Всё о том же – о том, святом, изумительном, непростом, долгожданном, желанном, возможном, упоительном и тревожном, покоряющем все стихии, исцеляющем души людские.
(Потом, через годы, сквозь время пройдя, вспоминали мы с Игорем Галича.
…Он вышел, сутулясь, глаза опустив, прошёл меж берёзой и елью, усталые, жёсткие руки скрестив, и выдохнул горько: «Похмелье!» Над Болшевом сизая дыбилась высь, киношники жались поодаль. И друг мой привычно сказал: «Похмелись, стряхни с себя тяжесть и одурь». Он выпил бутылку, один, в три глотка, занюхал горбушкой сухою, – и глянул вокруг, и промолвил: «Тоска! Не жду его больше, покоя. Что ж дальше?..» А дальше – изгнанье, и боль, и песен рыданье глухое, и всё, что означено словом – юдоль, и гибель, и время лихое. И голос, о стольком для нас говоря, сквозь небыль Парижа плеснулся: «На родину, братцы! Пусть хоть в лагеря, но только б домой!..» Он вернулся. И друг мой, когда вспоминали мы дни, сулившие бед возрастанье, сказал: «А лицо его было – в тени, но было над тенью – сиянье».
Или, может быть, так.
Облака.
День ли прожит и осень близка или гаснут небесные дали, но тревожат меня облака – вы таких облаков не видали. Ветер с юга едва ощутим – и, отпущены кем-то бродяжить, ждут и смотрят: не мы ль защитим, приютить их сумев и уважить. Нет ни сил, чтобы их удержать, ни надежды, что снова увидишь, потому и легко провожать – отрешенья ничем не обидишь. Вот, испарины легче на лбу, проплывают они чередою – не лежать им, воздушным, в гробу, не склоняться, как нам, над водою. Не вместить в похоронном челне всё роскошество их очертаний – надышаться бы ими вполне, а потом не искать испытаний. Но трагичней, чем призрачный вес облаков, не затмивших сознанья, эта мнимая бедность небес, поразивших красой мирозданья.)

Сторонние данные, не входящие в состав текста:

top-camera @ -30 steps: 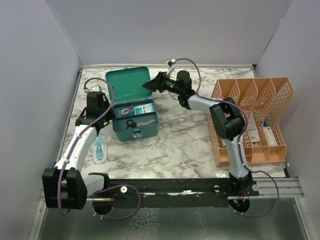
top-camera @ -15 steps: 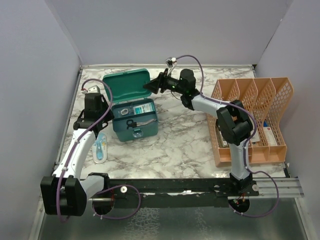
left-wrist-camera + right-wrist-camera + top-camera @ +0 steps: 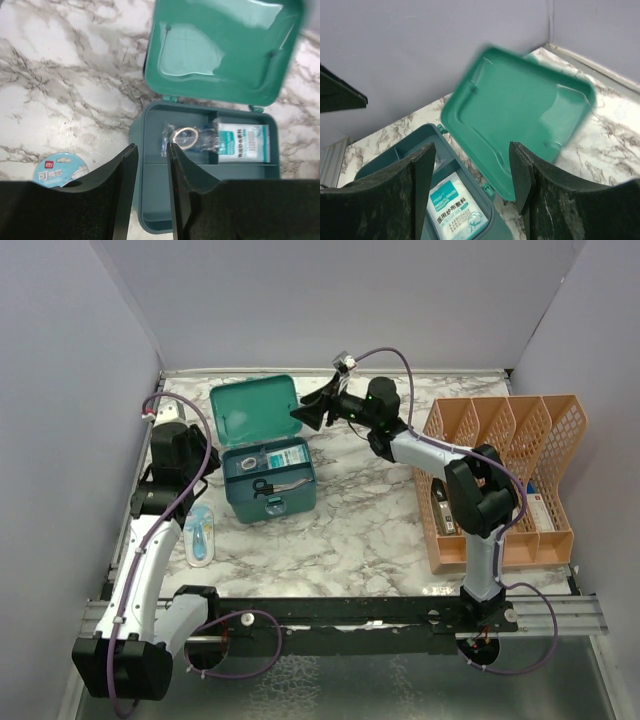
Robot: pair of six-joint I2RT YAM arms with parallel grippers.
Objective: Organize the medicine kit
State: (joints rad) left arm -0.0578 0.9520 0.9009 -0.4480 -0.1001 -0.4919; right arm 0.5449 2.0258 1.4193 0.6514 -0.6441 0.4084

И вот Ворошилов, мыкавшийся по знакомым, вдруг снял себе комнату.
Снял – за гроши буквально. Можно сказать, что – даром. Или же поточнее скажем – почти что даром.
Он вселился туда со всеми причиндалами – торбой с красками и кистями, бумагой, картонками, перевязанными шпагатом, одежонкой кое-какой небогатой и стопкой книг.

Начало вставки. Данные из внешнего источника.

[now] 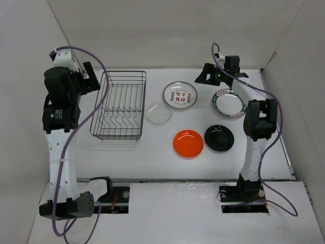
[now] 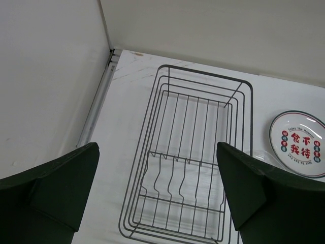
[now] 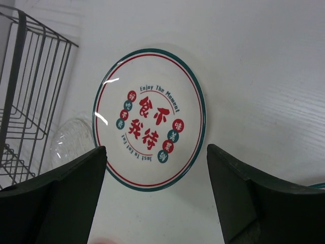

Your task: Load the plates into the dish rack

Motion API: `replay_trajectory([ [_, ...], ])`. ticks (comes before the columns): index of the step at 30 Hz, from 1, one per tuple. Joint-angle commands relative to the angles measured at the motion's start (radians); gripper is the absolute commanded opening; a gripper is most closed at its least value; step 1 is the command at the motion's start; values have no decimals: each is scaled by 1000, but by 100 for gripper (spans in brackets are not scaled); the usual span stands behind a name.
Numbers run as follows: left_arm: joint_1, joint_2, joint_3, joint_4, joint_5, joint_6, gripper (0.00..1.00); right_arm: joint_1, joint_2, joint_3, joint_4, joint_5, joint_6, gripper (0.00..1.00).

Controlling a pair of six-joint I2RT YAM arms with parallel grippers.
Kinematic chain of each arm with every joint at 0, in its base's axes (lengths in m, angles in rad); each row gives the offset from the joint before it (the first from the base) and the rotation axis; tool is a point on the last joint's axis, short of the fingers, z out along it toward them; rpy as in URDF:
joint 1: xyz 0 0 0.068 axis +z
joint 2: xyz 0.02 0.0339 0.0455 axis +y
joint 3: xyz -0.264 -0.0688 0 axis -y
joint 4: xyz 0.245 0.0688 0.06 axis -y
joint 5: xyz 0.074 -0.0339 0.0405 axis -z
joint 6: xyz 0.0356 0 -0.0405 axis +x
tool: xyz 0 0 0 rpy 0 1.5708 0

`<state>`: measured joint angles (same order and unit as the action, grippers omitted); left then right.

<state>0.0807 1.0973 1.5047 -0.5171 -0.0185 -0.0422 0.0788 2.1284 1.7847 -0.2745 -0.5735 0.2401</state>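
Observation:
The dish rack (image 1: 119,105) stands empty at the left of the table. It also shows in the left wrist view (image 2: 208,75). Five plates lie flat to its right: red characters (image 1: 180,95), green patterned rim (image 1: 228,103), clear (image 1: 159,114), orange (image 1: 188,143), black (image 1: 219,138). My left gripper (image 1: 90,77) is open and empty, held above the rack's far left side (image 2: 157,147). My right gripper (image 1: 207,74) is open and empty, hovering above the red-character plate (image 3: 150,119), with its fingers on either side of the plate's near edge (image 3: 156,148).
White enclosure walls rise at the back and at both sides. The clear plate (image 3: 71,140) lies close to the rack's right side (image 3: 30,76). The red-character plate also shows at the right edge of the left wrist view (image 2: 299,145).

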Motion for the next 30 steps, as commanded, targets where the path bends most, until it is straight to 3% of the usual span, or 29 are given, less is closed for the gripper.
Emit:
replay_trajectory([
  [1,5,-19,-1,34,28,16,100,4,59,33,-6,0,-24,84],
  [16,14,-19,-1,34,46,25,100,52,223,193,-106,20,-15,77],
  [22,14,1,17,25,58,25,100,52,272,228,-141,11,18,65],
  [28,14,10,26,15,68,25,100,52,315,261,-186,32,36,62],
  [30,14,10,26,15,68,25,100,52,315,271,-195,32,45,53],
])
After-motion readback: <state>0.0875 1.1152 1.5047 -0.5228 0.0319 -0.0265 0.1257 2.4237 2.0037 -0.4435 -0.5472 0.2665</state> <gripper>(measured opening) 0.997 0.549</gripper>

И решил зажить независимой, по возможности вольной, жизнью.
Удалось ему, чудом, возможно, после долгих мытарств, продать иностранцам каким-то, которых притащили к нему, с трудом отыскав его где-то, знакомые, некоторые работы, живопись, давние темперы, и графику, свежие серии.
Покупатели – были довольны:
– Превосходные вещи!
– Недорого!
– Замечательно!
– Великолепно!
И – покупки скорей упаковывать.
И – бутылку виски на стол:
– Это – вам. Угощайтесь! Презент.
Ворошилов – отведал виски.
– Градус есть. Приличный напиток!
И – добавил. И вновь – добавил.
И – расчувствовался. Размяк.
Пробудилась в нём – доброта.
Захотелось ему – приятное иностранным сделать гостям.

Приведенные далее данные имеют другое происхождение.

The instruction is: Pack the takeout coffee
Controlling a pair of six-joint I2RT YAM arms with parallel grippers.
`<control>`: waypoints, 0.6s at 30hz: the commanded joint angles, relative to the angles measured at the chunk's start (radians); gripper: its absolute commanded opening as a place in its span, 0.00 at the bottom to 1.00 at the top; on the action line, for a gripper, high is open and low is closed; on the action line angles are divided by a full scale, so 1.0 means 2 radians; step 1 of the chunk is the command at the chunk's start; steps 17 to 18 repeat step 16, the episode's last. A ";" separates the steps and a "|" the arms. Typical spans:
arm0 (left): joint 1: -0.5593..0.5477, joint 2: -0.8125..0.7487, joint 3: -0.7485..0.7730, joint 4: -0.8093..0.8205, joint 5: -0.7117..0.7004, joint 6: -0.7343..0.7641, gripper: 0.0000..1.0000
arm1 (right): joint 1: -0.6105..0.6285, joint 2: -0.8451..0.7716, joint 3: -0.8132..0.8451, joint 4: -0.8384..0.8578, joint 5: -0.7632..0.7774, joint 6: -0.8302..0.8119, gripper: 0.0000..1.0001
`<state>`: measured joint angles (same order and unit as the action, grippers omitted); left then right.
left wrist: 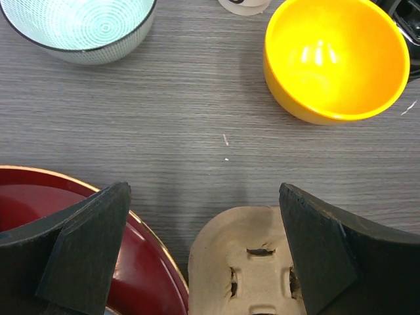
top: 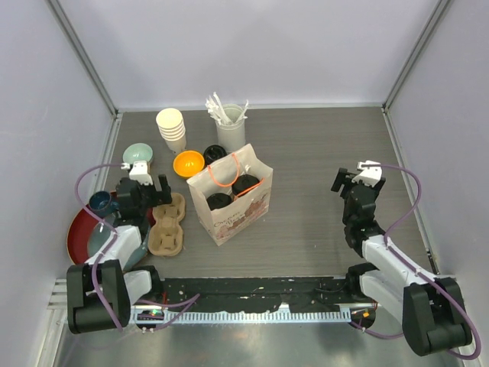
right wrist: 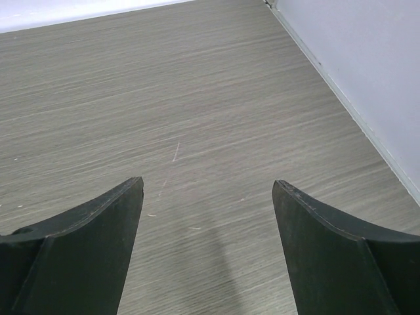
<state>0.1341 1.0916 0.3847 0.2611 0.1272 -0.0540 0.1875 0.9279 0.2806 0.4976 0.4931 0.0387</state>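
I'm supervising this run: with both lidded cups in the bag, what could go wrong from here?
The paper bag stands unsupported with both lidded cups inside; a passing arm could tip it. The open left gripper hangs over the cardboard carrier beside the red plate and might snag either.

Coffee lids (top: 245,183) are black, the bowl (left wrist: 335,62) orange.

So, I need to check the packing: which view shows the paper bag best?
Top external: it looks down into the open paper bag, with two lidded cups inside. Neither wrist view shows the bag.
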 commanded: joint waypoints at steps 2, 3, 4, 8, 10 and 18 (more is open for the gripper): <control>0.004 0.001 -0.046 0.188 0.007 -0.021 1.00 | -0.002 0.008 -0.022 0.111 0.033 0.036 0.85; 0.004 0.002 -0.048 0.192 -0.001 -0.021 1.00 | -0.002 0.011 -0.023 0.110 0.031 0.037 0.85; 0.004 0.001 -0.050 0.195 -0.005 -0.022 1.00 | -0.002 0.014 -0.024 0.112 0.031 0.040 0.85; 0.004 0.006 -0.051 0.195 -0.005 -0.022 1.00 | -0.002 0.028 -0.025 0.116 0.045 0.050 0.85; 0.004 0.010 -0.052 0.195 -0.007 -0.020 1.00 | -0.002 0.030 -0.025 0.116 0.043 0.050 0.85; 0.004 0.013 -0.052 0.195 -0.003 -0.017 1.00 | -0.002 0.028 -0.027 0.110 0.046 0.053 0.85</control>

Груду новых темпер достал он – и широким жестом творца показал на них:
– Выбирайте! Что понравится – то подарю.
– О! – воскликнули иностранцы.
И давай поскорей – выбирать.
– Это.
– Это.
– Вот это.
– И это.
– И вот это ещё.
– И ещё… О, какая работа!.. Это.
Ворошилов сказал:
– Всё – дарю!
Изумились тогда иностранцы широте благородной души ворошиловской. Пошушукались. И – вторую бутылку виски из портфеля на стол:
– Презент!
Ворошилов открыл бутылку.
Приложился к ней. Раз, другой.
А потом, после паузы, третий.
Полбутылки – как не бывало.
Закурил свой «Север» привычный.
Бухнул груду рисунков на стол.
Показал на них:
– Выбирайте! Что понравится – подарю.
– О! – воскликнули иностранцы.
Принялись выбирать – рисунки.
– Это.
– Это.
– Вот это.
– И это.
– И вот это ещё.
– И ещё… О, какая сангина!.. Это.
Ворошилов сказал:
– Дарю!
Иностранцы – переглянулись. И – бутылку виски на стол. Третью. Бог ведь Троицу любит.
И сказали они Ворошилову:
– Извините, но больше – нет!
Посмотрел на них Ворошилов. Пить – не стал. Взял пачку рисунков. Протянул иностранцам:
– Дарю!
Иностранцы были растеряны. Даже больше – потрясены.
Уж чего-чего, но такого видеть сроду им не приходилось.
Головами все закачали. Загудели, залепетали:
– О, спасибо!
– Спасибо!
– Спасибо!
Ворошилов сказал:
– Да бросьте! Всё о’кей, как у вас говорят.
Принялись иностранцы покупки и дары упаковывать Игоревы.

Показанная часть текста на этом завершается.